The 10th is a highly enjoyable risk-reward short par 4 and a welcome relief after the difficulties of the front nine, especially coming directly after the tough 9th. You drive from an elevated tee, ideally with a slight draw (or fade in the case of left-handed Peter), it is very driveable although offline tee shots will be penalised by gorse, heavy rough and a well-positioned fairway bunker. Both Steve and Peter knocked their tee shots on the green, Peter emerging with a delightful eagle to put us 1 up.
The next par 4, the 12th is a toughie. It is long and hazardous. A good drive leaves a long second to a raised green. With the exception of Steve who hit the green in two we all laid up and played it as a par 5. Wonderful hole, delightfully difficult.
For me the other standout is the 13th. It is not the greatest design but you drive onto a plateau at the highest point of the course and very actually, the highest point on Hayling Island. The views are stunning.
The second plays downhill to a narrow sloping green which is protected by the slopes and a cleverly positioned greenside bunker. It isn’t a long hole at 340 yards, but the narrow plateau makes the drive tricky and accuracy key.
Having lost one down, Steve played the back nine in four under, we adjourned to the 19th where Matt and Steve introduced us to a number of members who made us feel right at home. We sat and refreshed ourselves basking in the afterglow of a magnificent round of golf on a brilliant course and soaking in the late afternoon glorious views.

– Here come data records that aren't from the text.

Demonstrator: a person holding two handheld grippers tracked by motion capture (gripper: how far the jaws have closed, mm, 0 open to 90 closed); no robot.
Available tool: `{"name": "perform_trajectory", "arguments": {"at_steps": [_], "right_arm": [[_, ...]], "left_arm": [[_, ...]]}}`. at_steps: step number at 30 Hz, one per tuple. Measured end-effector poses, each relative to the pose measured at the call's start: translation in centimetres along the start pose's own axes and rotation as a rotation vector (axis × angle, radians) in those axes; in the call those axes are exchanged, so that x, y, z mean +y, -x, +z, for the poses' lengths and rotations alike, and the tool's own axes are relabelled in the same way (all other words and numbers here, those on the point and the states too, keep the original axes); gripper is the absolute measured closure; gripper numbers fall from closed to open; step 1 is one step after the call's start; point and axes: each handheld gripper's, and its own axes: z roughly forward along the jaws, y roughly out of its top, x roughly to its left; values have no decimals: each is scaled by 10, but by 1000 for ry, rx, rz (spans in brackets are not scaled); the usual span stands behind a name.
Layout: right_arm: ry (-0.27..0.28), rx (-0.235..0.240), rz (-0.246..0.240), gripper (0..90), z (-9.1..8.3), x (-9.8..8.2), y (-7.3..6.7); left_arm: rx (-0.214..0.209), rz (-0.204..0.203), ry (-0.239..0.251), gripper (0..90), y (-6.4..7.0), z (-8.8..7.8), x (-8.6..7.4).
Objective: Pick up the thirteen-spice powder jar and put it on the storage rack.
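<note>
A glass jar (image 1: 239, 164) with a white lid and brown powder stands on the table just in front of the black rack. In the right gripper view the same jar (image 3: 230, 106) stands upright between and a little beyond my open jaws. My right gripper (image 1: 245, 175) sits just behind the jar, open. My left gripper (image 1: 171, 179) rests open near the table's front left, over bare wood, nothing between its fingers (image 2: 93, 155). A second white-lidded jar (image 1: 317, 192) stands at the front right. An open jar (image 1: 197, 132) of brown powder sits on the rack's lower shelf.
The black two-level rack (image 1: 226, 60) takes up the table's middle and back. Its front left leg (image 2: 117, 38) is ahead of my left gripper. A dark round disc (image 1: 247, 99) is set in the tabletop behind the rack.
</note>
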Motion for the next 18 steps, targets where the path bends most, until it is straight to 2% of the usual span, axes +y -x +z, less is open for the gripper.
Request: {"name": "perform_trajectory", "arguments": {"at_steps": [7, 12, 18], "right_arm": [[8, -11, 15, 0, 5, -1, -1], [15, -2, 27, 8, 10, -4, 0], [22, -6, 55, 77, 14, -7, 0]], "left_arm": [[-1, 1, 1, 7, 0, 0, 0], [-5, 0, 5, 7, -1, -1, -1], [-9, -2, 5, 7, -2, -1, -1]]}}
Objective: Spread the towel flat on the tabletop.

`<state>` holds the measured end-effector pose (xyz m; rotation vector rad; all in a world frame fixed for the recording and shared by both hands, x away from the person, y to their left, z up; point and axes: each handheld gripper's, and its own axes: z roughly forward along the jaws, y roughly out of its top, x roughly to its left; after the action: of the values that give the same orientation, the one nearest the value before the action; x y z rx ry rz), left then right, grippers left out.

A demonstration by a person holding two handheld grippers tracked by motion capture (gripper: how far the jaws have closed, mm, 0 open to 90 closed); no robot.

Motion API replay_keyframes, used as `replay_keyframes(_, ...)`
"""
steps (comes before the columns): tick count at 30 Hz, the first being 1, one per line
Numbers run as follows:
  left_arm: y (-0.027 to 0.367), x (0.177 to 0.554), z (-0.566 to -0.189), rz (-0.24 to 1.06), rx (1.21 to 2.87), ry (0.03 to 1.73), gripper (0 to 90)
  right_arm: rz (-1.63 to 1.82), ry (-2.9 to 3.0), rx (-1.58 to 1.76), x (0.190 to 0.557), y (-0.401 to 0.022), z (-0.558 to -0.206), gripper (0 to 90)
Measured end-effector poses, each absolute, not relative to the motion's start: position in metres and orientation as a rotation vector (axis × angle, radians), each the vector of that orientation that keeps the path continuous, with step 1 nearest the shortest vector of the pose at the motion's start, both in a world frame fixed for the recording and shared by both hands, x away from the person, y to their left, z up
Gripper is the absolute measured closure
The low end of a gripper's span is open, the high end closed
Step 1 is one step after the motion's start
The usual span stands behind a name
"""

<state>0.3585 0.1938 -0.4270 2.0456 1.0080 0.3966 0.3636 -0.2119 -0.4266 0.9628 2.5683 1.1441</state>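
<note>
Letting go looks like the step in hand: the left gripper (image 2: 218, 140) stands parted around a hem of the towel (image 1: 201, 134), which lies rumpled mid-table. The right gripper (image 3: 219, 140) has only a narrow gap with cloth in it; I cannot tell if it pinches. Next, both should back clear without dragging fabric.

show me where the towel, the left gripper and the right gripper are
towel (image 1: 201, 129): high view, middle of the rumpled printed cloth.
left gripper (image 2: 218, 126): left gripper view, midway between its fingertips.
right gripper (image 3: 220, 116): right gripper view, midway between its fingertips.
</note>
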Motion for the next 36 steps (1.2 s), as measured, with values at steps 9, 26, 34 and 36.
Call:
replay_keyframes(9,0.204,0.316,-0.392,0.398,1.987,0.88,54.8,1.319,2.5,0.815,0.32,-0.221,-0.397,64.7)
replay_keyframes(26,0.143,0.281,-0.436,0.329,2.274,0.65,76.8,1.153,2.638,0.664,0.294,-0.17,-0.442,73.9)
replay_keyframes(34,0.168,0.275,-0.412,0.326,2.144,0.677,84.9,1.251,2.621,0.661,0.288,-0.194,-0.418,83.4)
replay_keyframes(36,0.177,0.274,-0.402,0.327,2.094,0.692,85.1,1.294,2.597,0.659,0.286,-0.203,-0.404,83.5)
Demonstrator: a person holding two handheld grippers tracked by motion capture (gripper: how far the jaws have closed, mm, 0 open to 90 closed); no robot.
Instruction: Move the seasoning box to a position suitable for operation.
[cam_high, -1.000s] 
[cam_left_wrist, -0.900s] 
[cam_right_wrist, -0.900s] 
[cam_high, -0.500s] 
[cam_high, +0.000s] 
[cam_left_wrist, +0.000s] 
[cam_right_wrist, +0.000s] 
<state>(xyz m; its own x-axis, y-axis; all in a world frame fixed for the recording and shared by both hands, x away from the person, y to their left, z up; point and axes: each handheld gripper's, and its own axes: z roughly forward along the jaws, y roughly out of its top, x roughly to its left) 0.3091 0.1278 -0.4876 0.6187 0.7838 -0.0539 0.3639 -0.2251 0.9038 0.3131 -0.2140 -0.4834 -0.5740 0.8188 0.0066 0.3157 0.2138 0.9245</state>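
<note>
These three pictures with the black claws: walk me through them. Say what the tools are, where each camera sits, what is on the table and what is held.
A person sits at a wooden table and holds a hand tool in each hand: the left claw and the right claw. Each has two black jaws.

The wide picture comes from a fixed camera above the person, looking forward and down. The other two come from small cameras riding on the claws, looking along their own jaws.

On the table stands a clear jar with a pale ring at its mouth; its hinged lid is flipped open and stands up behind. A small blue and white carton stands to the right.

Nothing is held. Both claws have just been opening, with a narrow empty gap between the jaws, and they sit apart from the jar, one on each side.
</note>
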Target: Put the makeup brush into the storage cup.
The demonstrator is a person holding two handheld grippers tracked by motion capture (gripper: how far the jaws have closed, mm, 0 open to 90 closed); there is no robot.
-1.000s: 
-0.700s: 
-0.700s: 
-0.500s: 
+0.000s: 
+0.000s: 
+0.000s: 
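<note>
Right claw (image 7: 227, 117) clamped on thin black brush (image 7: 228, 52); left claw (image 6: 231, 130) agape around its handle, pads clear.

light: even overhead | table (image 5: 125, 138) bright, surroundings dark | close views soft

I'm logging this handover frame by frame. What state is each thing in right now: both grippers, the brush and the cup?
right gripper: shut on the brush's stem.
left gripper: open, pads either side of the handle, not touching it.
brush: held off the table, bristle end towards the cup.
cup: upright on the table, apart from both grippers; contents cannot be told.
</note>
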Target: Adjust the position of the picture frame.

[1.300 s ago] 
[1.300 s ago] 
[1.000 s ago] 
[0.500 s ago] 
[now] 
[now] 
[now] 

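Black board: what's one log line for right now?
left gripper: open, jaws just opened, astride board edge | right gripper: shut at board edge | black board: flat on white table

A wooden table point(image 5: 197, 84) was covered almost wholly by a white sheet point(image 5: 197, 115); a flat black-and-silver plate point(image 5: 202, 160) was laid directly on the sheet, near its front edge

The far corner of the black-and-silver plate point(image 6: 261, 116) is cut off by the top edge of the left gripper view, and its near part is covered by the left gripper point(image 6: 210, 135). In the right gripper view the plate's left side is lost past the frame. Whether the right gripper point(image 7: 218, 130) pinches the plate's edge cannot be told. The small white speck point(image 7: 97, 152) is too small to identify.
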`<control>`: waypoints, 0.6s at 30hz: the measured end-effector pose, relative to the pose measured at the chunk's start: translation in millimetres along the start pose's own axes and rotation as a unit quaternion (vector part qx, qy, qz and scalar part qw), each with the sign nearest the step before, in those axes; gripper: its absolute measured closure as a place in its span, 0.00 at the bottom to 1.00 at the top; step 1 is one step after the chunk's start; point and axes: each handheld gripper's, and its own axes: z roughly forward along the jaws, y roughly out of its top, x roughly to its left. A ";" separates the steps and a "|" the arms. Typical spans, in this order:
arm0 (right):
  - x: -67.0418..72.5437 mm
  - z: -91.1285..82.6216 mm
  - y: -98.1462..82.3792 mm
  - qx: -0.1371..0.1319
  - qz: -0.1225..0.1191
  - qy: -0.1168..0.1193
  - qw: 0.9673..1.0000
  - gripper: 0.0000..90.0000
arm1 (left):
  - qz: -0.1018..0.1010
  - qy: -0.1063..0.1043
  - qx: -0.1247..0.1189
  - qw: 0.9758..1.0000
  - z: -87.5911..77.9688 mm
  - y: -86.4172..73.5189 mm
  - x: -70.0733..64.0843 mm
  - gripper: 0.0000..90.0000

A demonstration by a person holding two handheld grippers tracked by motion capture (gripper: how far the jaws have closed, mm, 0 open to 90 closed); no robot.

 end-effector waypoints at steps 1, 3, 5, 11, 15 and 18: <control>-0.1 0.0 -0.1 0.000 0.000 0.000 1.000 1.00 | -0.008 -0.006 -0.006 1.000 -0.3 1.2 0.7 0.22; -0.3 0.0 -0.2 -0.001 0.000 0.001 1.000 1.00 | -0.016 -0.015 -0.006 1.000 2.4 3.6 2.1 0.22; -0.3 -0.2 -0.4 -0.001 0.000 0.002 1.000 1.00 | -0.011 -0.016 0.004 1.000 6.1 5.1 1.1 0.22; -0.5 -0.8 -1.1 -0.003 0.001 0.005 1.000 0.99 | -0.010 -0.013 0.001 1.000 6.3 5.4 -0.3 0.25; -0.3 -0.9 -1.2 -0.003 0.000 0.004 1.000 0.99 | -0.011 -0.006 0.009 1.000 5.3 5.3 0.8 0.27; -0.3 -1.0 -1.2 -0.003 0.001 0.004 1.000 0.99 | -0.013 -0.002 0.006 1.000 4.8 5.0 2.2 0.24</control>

Wonderful day as guests of the fantastic @Haylinggolfclub yesterday to review for @golfshake. Delighted to be accompanied by Club Captain Matt Williams, Ryder Cup golfer Steve Richardson and my co-author @KnackeredGolfer. pic.twitter.com/JDZ6RTNOdK— Peter Dawson PGA (@PeterDawsonPGA) October 6, 2020
Peter Dawson - Ryder Cup Golfer, Master PGA Professional and co-author of Now for the Back Nine
“The short holes 5-11-16th would grace any tournament, amateur or professional alike.
You never tire of playing Hayling Island, it forces you to be imaginative on virtually every shot. It is a lovely links golf course and being close to the water playing conditions change from day-to-day – or from hour-to-hour. The wind is the big protector of this lovely and challenging golf course.
On the day we played the fringes were excellent. The decision of choosing between a putter, wedge or hybrid was a pleasure to have and a reflection on the excellent condition of the course.”
It was a truly wonderful day and I cannot find fault with any aspect of it.
I am in great danger of either repeating myself or running out of superlatives to describe the course which is a brilliant design a terrific test of golf in a fantastic location and was in excellent condition thanks the greens staff who are led by Course Manager Greig Easton who has done a superb job since joining from Royal Cinque Ports.
I cannot recommend Hayling highly enough.
Overall Rating: 9/10
A fantastic course and club.
Course (Conditions): 9/10
The course was in superb condition, the best I have ever seen it.
Course (Hole Variety/Layout): 9.5/10
Very varied, great layout, clever design.
Course (Green Condition): 9/10
The greens were smooth and true and putted beautifully.
Course (Challenge/Difficulty): 8.5/10
A clever design that along with the natural elements presents many challenges.
Club Facilities & 19th/Clubhouse: 8.5/10
Practice Facilities: 6/10
The practice area is beside the first hole and was spacious.
We were made to feel so welcome.
Pace of Play: 10/10
Three hours, twenty-five minutes for a fourball.